**Prompt**
All records shown below should be given again, character for character.

**Study material**
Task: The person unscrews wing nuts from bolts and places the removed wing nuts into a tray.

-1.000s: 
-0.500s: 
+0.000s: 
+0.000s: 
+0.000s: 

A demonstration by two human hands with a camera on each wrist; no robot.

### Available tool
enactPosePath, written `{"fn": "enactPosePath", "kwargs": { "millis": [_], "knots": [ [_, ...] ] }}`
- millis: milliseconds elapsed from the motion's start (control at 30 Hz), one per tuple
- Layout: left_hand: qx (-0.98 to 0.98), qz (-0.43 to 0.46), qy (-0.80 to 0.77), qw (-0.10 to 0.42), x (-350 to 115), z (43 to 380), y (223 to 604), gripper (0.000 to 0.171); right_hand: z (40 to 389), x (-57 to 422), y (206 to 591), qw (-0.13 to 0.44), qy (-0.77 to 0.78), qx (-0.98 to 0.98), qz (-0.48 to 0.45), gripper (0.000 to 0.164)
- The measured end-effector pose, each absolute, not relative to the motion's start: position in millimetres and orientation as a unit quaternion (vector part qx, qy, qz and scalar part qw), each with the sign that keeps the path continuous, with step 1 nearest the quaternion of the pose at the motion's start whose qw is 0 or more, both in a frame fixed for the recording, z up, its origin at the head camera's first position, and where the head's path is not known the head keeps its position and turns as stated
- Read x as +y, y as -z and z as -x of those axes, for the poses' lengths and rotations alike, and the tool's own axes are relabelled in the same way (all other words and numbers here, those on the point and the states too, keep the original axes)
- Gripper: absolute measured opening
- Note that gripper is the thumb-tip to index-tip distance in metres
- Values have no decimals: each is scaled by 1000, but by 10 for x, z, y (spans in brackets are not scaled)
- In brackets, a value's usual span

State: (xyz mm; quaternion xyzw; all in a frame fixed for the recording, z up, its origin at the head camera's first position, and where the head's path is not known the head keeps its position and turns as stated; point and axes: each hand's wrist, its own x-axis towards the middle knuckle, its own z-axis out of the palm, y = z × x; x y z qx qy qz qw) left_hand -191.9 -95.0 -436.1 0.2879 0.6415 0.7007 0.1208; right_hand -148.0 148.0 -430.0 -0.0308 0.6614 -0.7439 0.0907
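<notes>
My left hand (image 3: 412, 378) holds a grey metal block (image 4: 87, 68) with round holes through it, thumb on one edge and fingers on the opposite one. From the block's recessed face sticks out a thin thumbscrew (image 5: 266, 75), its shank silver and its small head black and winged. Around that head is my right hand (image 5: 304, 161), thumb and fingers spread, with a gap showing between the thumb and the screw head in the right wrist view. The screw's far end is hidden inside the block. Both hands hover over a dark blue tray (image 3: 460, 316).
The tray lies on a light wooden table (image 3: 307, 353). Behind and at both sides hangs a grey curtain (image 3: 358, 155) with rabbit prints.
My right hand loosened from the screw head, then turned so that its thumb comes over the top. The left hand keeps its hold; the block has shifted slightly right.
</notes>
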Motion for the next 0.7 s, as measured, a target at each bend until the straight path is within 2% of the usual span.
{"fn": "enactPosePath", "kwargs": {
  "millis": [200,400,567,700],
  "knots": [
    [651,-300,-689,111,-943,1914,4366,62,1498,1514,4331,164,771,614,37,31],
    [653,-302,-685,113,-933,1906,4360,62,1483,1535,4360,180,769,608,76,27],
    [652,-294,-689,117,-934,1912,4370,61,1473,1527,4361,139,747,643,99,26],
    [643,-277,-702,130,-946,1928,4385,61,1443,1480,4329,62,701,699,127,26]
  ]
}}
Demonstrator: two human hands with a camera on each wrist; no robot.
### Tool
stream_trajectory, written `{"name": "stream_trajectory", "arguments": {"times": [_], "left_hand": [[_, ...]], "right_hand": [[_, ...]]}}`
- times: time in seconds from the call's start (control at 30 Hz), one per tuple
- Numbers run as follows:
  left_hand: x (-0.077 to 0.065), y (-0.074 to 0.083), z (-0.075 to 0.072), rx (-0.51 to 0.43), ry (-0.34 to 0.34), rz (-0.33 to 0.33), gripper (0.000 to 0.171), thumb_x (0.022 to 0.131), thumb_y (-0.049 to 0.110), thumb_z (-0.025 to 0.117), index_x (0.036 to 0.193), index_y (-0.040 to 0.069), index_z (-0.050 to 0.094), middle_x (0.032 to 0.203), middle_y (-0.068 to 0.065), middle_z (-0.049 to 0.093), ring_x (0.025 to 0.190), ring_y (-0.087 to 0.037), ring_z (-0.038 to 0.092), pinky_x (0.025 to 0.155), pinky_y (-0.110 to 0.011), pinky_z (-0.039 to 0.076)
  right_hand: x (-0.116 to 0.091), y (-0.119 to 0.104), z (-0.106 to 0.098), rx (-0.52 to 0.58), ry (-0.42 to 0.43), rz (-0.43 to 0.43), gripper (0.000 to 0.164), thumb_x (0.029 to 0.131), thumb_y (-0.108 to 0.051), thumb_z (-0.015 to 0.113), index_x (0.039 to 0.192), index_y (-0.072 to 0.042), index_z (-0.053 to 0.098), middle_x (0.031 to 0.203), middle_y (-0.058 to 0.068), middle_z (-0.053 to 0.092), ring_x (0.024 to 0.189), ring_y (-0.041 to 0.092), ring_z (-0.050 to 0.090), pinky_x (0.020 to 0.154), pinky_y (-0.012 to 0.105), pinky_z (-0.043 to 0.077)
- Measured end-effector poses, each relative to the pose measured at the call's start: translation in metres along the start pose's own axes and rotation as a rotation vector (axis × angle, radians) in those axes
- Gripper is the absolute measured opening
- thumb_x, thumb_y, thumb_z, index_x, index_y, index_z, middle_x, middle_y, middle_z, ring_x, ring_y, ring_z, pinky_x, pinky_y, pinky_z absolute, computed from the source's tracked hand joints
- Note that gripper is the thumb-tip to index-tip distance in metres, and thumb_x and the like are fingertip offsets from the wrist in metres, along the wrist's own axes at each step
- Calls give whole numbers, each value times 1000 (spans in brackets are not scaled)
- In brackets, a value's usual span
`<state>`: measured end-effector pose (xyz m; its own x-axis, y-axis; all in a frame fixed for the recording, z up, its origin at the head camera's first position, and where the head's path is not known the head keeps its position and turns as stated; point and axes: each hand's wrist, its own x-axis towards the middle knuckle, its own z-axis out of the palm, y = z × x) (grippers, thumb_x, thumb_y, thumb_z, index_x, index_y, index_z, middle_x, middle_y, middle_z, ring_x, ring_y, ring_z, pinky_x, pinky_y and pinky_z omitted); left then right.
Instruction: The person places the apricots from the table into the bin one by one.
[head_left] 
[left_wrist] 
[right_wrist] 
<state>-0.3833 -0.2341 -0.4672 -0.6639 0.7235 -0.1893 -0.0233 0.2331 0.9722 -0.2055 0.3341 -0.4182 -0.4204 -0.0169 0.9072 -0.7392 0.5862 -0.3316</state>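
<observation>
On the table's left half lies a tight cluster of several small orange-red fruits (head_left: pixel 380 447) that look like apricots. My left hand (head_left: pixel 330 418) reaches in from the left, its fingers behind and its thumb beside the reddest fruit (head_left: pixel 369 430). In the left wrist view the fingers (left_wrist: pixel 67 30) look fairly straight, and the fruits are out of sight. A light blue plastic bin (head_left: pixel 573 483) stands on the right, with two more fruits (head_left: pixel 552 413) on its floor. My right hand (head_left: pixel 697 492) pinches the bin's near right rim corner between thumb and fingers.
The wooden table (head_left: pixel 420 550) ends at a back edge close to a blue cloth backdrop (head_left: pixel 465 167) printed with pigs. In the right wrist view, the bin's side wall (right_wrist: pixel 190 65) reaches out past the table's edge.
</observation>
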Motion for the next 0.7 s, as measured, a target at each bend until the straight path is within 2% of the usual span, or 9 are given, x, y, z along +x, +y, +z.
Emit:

**Solution to this exercise**
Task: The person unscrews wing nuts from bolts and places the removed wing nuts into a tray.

-1.000s: 
-0.500s: 
+0.000s: 
+0.000s: 
+0.000s: 

A demonstration by two human hands with a camera on each wrist; no robot.

### Available tool
enactPosePath, written `{"fn": "enactPosePath", "kwargs": { "millis": [_], "knots": [ [_, ...] ] }}`
- millis: milliseconds elapsed from the motion's start (control at 30 Hz), one per tuple
- Layout: left_hand: qx (-0.98 to 0.98), qz (-0.43 to 0.46), qy (-0.80 to 0.77), qw (-0.10 to 0.42), x (-350 to 115), z (43 to 380), y (223 to 604), gripper (0.000 to 0.171); right_hand: z (40 to 389), x (-57 to 422), y (206 to 591), qw (-0.13 to 0.44), qy (-0.77 to 0.78), qx (-0.98 to 0.98), qz (-0.48 to 0.45), gripper (0.000 to 0.164)
- The measured end-effector pose, each absolute, not relative to the motion's start: position in millimetres and orientation as a unit quaternion (vector part qx, qy, qz and scalar part qw), each with the sign that keeps the path continuous, with step 1 nearest the quaternion of the pose at the motion's start whose qw is 0 or more, both in a frame fixed for the recording, z up, its origin at the head camera's first position, and where the head's path is not known the head keeps its position and turns as stated
- Read x as +y, y as -z and z as -x of those axes, for the poses' lengths and rotations alike, and the tool's own axes are relabelled in the same way (all other words and numbers here, those on the point and the states too, keep the original axes)
- Gripper: absolute measured opening
- Note that gripper is the thumb-tip to index-tip distance in metres
- Values have no decimals: each is scaled by 1000, but by 10 for x, z, y (spans in brackets are not scaled)
- In brackets, a value's usual span

State: (xyz mm; quaternion xyzw; all in a frame fixed for the recording, z up, its origin at the head camera's first position, and where the head's path is not known the head keeps its position and turns as stated; point and axes: each hand's wrist, its own x-axis towards the middle knuckle, its own z-axis out of the palm, y = z × x; x y z qx qy qz qw) left_hand -191.9 -95.0 -436.1 0.2879 0.6415 0.7007 0.1208; right_hand -148.0 148.0 -430.0 -0.0308 0.6614 -0.7439 0.0907
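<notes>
My left hand (image 3: 412, 378) holds a grey metal block (image 4: 87, 68) with round holes through it, thumb on one edge and fingers on the opposite one. From the block's recessed face sticks out a thin thumbscrew (image 5: 266, 75), its shank silver and its small head black and winged. Around that head is my right hand (image 5: 304, 161), thumb and fingers spread, with a gap showing between the thumb and the screw head in the right wrist view. The screw's far end is hidden inside the block. Both hands hover over a dark blue tray (image 3: 460, 316).
The tray lies on a light wooden table (image 3: 307, 353). Behind and at both sides hangs a grey curtain (image 3: 358, 155) with rabbit prints.
My right hand loosened from the screw head, then turned so that its thumb comes over the top. The left hand keeps its hold; the block has shifted slightly right.
</notes>
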Motion for the next 0.7 s, as measured, a target at each bend until the straight path is within 2% of the usual span.
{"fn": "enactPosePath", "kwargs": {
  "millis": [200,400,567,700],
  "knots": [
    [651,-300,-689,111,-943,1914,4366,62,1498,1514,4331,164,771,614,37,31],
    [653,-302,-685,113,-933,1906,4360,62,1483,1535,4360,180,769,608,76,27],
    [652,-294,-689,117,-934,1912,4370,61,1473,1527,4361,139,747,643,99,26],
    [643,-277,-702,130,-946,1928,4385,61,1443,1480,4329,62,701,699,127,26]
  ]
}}
Demonstrator: two human hands with a camera on each wrist; no robot.
### Tool
stream_trajectory, written `{"name": "stream_trajectory", "arguments": {"times": [_], "left_hand": [[_, ...]], "right_hand": [[_, ...]]}}`
- times: time in seconds from the call's start (control at 30 Hz), one per tuple
- Numbers run as follows:
  left_hand: x (-0.077 to 0.065), y (-0.074 to 0.083), z (-0.075 to 0.072), rx (-0.51 to 0.43), ry (-0.34 to 0.34), rz (-0.33 to 0.33), gripper (0.000 to 0.171), thumb_x (0.022 to 0.131), thumb_y (-0.049 to 0.110), thumb_z (-0.025 to 0.117), index_x (0.036 to 0.193), index_y (-0.040 to 0.069), index_z (-0.050 to 0.094), middle_x (0.032 to 0.203), middle_y (-0.068 to 0.065), middle_z (-0.049 to 0.093), ring_x (0.025 to 0.190), ring_y (-0.087 to 0.037), ring_z (-0.038 to 0.092), pinky_x (0.025 to 0.155), pinky_y (-0.110 to 0.011), pinky_z (-0.039 to 0.076)
  right_hand: x (-0.116 to 0.091), y (-0.119 to 0.104), z (-0.106 to 0.098), rx (-0.52 to 0.58), ry (-0.42 to 0.43), rz (-0.43 to 0.43), gripper (0.000 to 0.164), thumb_x (0.029 to 0.131), thumb_y (-0.108 to 0.051), thumb_z (-0.015 to 0.113), index_x (0.039 to 0.192), index_y (-0.072 to 0.042), index_z (-0.053 to 0.098), middle_x (0.031 to 0.203), middle_y (-0.058 to 0.068), middle_z (-0.053 to 0.092), ring_x (0.024 to 0.189), ring_y (-0.041 to 0.092), ring_z (-0.050 to 0.090), pinky_x (0.020 to 0.154), pinky_y (-0.012 to 0.105), pinky_z (-0.043 to 0.077)
- Measured end-effector poses, each relative to the pose measured at the call's start: translation in metres along the start pose's own axes and rotation as a rotation vector (axis × angle, radians) in those axes
- Gripper is the absolute measured opening
- thumb_x, thumb_y, thumb_z, index_x, index_y, index_z, middle_x, middle_y, middle_z, ring_x, ring_y, ring_z, pinky_x, pinky_y, pinky_z absolute, computed from the source's tracked hand joints
- Note that gripper is the thumb-tip to index-tip distance in metres, and thumb_x and the like are fingertip offsets from the wrist in metres, along the wrist's own axes at each step
- Calls give whole numbers, each value times 1000 (spans in brackets are not scaled)
- In brackets, a value's usual span
`<state>`: measured end-effector pose (xyz m; its own x-axis, y-axis; all in a frame fixed for the recording, z up, its origin at the head camera's first position, and where the head's path is not known the head keeps its position and turns as stated; point and axes: each hand's wrist, its own x-axis towards the middle knuckle, its own z-axis out of the palm, y = z × x) (grippers, thumb_x, thumb_y, thumb_z, index_x, index_y, index_z, middle_x, middle_y, middle_z, ring_x, ring_y, ring_z, pinky_x, pinky_y and pinky_z omitted); left then right.
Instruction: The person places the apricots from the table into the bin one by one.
[head_left] 
[left_wrist] 
[right_wrist] 
<state>-0.3833 -0.2341 -0.4672 -0.6639 0.7235 -0.1893 -0.0233 0.2331 0.9722 -0.2055 0.3341 -0.4182 -0.4204 -0.0169 0.9072 -0.7392 0.5862 -0.3316</state>
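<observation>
On the table's left half lies a tight cluster of several small orange-red fruits (head_left: pixel 380 447) that look like apricots. My left hand (head_left: pixel 330 418) reaches in from the left, its fingers behind and its thumb beside the reddest fruit (head_left: pixel 369 430). In the left wrist view the fingers (left_wrist: pixel 67 30) look fairly straight, and the fruits are out of sight. A light blue plastic bin (head_left: pixel 573 483) stands on the right, with two more fruits (head_left: pixel 552 413) on its floor. My right hand (head_left: pixel 697 492) pinches the bin's near right rim corner between thumb and fingers.
The wooden table (head_left: pixel 420 550) ends at a back edge close to a blue cloth backdrop (head_left: pixel 465 167) printed with pigs. In the right wrist view, the bin's side wall (right_wrist: pixel 190 65) reaches out past the table's edge.
</observation>
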Motion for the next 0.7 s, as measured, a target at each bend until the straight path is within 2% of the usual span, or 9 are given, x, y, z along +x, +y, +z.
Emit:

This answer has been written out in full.